Reef Fishes Vol. 1, with Vol. 2 Basslets, Dottybacks & Hawkfishes, Vol. 3 Angelfish & Butterflies and Vol. 4 Damselfish & Anemonefish, all by Scott W. Michael (et. al). TFH Publications* - This glorious four-volume set is all you'll need to select appropriate fish for your reef tank. Stunning photographs of each fish, lots with multiple photos denoting color changes at different ages. Expert advice on how to keep them; tank size, feeding, aggression levels, tankmates, its all there. Best investment you can make before you start your reef tank. Absolutely gorgeous set that I can't recommend any higher.

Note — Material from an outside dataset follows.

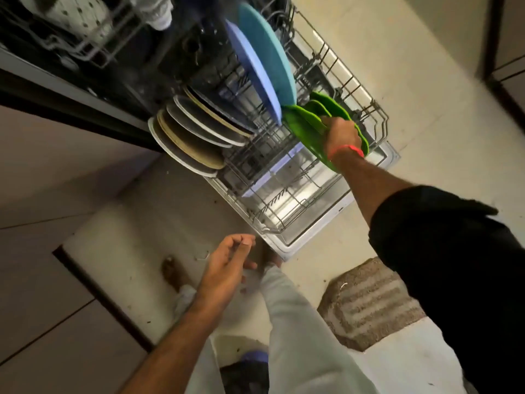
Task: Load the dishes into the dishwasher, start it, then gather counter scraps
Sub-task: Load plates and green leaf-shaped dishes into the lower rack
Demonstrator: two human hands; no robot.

*The Reef Aquarium: A Comprehensive Guide to the Identification and Care of Tropical Marine Invertebrates Vol. 1 and Vol. 2, with Vol. 3 The Reef Aquarium: Science, Art, and Technology, by J. Charles Delbeek and Julian Sprung, TFH Publications *- When I started in marine reef keeping in '87, the only source for up-to-date information was personnel at public aquariums, which I pestered them to no end with my questions. Then, in '94, Volume 1 of the Reef Aquarium was published. One read through, and I didn't bother the public aquarium people again. Then came Volume 2, and in 2005, Vol. 3.
Delbeek and Sprung, two names well known in the reef hobby, have put their combined science expertise and experience into these books. There is hands-on information you'll find no where else. Methodologies and knowledge gained from years of reef keeping at public aquariums by the authors make these books essential to anyone planning a reef aquarium. The books are as accessible to new hobbyists as they are vitally important to any reef keeper. Many reef keepers refer to these books as the 'Bible' of reef keeping. As the owner of all three books, they are not exaggerating.
In Volume 1, Small Polyp Stoney Corals and Clams are featured. The authors very clearly explain how to set up the tank and be successful with these animals. Even though this book was published in 1994, make no mistake, the information is as relevant today as it was when it was published.
Volume 2 is all about soft corals and anemones, as well as zoanthids and mushrooms. An in-depth examination of the anatomy and physiology of these animals, and of course how to keep them properly. As in Volume 1, information found no where else.
Volume 3 is The Reef Aquarium: Science, Art, and Technology, and the perfect companion to the other two books. Within is quite a bit of information on water quality, aquascaping, plumbing, equipment, lighting, water movement, feeding and much more in great detail. As are all the books in this trilogy, accessible to both the new and seasoned reef keepers.
With the four books in the Reef Fishes and the three in The Reef Aquarium, a reef keeper would have all the knowledge he would need to be a success in the hobby.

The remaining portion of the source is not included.